**YOUR GOAL**: Using the listing, copy each whole line that features "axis".

#### DATA FOR THIS EXERCISE ####

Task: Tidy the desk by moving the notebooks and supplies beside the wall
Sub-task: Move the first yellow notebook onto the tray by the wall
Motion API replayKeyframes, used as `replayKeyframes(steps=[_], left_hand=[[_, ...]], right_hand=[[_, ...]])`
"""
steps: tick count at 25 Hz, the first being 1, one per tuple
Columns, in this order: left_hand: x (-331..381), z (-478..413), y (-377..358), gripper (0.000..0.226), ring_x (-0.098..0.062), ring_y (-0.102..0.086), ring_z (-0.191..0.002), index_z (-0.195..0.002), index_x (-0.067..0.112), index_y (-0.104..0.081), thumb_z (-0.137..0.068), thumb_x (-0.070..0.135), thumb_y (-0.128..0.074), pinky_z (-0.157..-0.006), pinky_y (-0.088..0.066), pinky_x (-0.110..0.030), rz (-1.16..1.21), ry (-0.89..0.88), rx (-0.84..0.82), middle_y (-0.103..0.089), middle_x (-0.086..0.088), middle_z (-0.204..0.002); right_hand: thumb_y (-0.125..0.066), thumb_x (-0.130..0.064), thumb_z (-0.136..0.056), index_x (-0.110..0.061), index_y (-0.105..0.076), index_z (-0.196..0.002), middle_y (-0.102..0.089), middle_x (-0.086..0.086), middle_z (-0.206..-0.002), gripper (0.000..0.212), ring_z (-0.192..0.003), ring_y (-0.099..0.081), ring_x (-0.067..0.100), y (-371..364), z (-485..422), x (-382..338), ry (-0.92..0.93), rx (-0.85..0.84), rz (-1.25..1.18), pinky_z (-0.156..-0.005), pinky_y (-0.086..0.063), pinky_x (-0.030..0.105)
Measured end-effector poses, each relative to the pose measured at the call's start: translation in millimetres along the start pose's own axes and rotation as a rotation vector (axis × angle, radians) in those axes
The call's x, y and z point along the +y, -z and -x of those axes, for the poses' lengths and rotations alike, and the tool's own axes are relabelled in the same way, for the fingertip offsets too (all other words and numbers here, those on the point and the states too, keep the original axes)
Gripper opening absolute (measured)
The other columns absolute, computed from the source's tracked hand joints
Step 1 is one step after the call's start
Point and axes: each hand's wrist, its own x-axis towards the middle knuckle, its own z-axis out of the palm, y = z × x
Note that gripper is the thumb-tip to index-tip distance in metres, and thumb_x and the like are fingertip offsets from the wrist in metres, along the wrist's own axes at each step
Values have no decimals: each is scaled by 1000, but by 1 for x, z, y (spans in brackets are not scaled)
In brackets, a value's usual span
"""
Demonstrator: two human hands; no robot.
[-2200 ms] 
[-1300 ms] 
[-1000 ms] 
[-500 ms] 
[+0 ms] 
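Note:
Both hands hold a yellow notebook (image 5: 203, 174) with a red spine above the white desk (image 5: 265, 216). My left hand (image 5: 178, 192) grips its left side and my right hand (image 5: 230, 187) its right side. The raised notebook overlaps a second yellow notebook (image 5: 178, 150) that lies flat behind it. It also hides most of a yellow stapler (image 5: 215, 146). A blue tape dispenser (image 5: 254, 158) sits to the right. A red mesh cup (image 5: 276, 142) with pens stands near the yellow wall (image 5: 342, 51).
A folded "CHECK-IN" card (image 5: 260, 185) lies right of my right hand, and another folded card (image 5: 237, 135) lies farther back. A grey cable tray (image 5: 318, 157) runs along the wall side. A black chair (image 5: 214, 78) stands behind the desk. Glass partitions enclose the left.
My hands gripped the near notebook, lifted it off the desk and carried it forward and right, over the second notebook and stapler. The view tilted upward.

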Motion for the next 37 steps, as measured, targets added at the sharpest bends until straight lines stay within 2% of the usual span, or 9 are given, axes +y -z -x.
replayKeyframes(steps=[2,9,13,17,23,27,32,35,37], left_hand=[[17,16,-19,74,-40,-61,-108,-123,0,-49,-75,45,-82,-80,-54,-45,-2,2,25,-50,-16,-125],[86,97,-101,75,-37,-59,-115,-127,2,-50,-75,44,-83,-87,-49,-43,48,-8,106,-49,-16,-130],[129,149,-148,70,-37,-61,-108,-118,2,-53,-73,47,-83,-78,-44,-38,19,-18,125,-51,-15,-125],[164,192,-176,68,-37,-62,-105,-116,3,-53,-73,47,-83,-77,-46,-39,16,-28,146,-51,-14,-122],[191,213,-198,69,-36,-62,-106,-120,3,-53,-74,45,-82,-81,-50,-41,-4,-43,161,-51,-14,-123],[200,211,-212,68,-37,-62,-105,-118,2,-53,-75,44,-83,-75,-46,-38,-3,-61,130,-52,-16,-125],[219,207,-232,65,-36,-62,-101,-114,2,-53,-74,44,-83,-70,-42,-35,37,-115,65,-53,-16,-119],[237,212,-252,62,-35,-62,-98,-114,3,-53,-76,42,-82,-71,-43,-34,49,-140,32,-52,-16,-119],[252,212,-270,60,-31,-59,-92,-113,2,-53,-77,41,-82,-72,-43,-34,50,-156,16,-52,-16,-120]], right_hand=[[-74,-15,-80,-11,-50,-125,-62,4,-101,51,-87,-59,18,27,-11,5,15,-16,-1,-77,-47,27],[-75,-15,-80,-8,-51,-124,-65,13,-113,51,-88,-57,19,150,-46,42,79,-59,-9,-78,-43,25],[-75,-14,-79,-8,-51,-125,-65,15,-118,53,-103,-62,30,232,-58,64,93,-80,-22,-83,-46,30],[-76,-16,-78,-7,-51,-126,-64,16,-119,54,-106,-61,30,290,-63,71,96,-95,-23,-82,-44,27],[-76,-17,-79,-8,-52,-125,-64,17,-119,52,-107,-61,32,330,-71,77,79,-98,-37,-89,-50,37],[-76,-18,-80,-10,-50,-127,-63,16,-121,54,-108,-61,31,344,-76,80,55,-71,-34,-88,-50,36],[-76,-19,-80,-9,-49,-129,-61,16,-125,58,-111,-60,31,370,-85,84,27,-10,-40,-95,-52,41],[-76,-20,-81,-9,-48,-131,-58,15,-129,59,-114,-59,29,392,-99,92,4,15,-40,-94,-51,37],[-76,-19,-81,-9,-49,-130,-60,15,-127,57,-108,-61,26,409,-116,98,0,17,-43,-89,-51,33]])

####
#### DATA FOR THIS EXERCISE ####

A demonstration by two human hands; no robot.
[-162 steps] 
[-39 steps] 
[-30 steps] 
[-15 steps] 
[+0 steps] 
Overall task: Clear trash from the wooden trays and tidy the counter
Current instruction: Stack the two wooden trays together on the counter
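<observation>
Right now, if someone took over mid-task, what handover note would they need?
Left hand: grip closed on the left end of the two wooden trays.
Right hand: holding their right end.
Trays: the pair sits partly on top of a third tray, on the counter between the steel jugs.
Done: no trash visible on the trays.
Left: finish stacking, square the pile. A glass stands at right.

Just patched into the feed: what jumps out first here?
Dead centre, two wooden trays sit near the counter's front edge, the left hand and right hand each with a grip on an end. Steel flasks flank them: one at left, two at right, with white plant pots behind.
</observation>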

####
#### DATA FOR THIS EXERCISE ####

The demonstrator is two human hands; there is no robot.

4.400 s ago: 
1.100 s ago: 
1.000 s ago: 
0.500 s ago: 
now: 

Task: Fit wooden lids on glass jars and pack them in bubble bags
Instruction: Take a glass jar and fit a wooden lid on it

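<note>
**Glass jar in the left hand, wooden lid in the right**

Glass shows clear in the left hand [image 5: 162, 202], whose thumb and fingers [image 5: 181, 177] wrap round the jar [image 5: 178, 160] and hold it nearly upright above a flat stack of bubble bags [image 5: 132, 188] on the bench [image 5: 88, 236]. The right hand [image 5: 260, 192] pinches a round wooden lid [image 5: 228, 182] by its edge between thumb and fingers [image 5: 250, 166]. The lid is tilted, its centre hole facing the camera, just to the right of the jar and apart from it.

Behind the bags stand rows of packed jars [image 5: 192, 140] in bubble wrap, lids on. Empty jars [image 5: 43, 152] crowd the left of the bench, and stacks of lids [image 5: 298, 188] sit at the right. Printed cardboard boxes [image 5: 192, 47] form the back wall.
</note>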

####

**THE COMPLETED TASK**:
Measured end-effector poses, each relative to the pose measured at the call's start: translation in millimetres along the start pose's own axes and rotation as a rotation vector (axis × angle, radians) in those axes
Point and axes: each hand's wrist, its own x-axis towards the middle knuckle, its own z-axis out of the palm, y = z × x

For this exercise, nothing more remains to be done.